On 14/07/2009, at 10:33 PM, Thomas Pesters wrote:

Hi,

I'm having the following problem:

- I'm opening a panel with a progress indicator
- I'm starting a new thread with a background function (via NSThread
detachNewThreadSelector)
- I do NSApp runModalForWindow: for the progress panel
- when the thread is finished, I close the progress panel ("orderOut:self")
and do [NSApp abortModal];

When my app finishes the background thread, the progress window closes as expected, modal stops and the windows below get focus. But: only after an event arrives (moving the mouse or hitting a key), the normal procedure of the app continues (in my case an alert is supposed to open to show some result of the just finished background processing, which does not open until
an event arrived).

What am I doing wrong?


When your thread updates the progress window, it needs to ensure that this happens on the main thread, so at some point the progress notifications need to call -performSelectorOnMainThread:, etc..

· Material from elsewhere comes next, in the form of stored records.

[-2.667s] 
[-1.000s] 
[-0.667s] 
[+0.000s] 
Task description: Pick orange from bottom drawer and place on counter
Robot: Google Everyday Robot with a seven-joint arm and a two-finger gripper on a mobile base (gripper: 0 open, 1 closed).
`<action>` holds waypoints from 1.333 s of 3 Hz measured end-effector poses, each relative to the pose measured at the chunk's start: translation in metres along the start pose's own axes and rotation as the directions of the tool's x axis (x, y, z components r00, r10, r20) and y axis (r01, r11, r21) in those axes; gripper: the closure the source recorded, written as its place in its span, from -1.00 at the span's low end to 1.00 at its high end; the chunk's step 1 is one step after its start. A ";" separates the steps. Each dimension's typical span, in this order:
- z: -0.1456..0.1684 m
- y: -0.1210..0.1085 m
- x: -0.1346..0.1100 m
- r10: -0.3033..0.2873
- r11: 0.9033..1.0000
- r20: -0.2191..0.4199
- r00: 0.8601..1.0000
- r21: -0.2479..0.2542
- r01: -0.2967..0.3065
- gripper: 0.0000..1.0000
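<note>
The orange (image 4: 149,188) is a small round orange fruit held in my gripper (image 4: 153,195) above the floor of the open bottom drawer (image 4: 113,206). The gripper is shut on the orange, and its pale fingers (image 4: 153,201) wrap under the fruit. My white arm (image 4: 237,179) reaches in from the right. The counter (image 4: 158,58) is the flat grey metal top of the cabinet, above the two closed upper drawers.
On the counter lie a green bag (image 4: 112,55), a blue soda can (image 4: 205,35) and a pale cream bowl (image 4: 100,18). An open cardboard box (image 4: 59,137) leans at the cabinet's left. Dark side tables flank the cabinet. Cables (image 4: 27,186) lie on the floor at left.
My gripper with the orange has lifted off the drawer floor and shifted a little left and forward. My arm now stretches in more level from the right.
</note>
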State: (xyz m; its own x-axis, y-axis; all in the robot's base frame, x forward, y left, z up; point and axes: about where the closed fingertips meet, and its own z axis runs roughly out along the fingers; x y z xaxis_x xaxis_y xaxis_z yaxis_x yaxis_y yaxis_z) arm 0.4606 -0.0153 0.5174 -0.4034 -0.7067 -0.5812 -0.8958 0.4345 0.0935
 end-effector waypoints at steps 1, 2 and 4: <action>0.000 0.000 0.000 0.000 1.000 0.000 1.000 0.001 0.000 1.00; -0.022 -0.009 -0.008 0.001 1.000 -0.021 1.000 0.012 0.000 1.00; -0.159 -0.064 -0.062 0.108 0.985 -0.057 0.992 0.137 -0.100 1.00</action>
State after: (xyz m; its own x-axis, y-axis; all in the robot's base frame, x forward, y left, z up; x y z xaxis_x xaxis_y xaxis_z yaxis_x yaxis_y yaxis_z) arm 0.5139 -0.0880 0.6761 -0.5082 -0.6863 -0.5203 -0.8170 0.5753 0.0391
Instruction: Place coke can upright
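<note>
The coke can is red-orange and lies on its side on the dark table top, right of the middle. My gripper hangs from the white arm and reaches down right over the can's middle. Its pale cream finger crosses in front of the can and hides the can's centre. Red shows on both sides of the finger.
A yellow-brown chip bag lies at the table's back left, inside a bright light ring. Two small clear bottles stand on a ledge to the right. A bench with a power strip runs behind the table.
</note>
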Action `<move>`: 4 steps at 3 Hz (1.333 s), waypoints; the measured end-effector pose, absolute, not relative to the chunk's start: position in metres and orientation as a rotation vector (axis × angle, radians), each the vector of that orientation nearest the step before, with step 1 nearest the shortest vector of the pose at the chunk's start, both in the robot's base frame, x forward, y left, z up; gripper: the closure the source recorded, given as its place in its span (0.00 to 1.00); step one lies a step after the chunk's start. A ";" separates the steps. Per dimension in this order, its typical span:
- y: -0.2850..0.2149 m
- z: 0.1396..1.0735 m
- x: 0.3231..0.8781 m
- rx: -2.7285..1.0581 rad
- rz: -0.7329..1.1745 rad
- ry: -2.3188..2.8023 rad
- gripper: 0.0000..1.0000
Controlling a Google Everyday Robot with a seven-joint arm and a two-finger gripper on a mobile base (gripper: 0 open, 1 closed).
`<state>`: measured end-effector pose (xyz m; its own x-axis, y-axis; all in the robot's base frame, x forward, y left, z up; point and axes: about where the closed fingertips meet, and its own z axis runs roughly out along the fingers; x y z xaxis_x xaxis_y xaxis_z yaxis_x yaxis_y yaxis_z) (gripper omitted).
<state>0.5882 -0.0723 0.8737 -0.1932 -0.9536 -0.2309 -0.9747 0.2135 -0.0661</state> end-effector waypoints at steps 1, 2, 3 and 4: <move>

Also, may I ask: if you run the progress window modally, your app is effectively blocked, as far as the user's ability to get work done is concerned. This to my mind means that doing the work in a background thread is of no benefit - you may as well have run that code synchronously. In the few places I do this sort of thing, my progress window is modeless so that the user can do stuff while the background thread runs, and just keep an eye on how it's going with the progress window. Wouldn't that make more sense?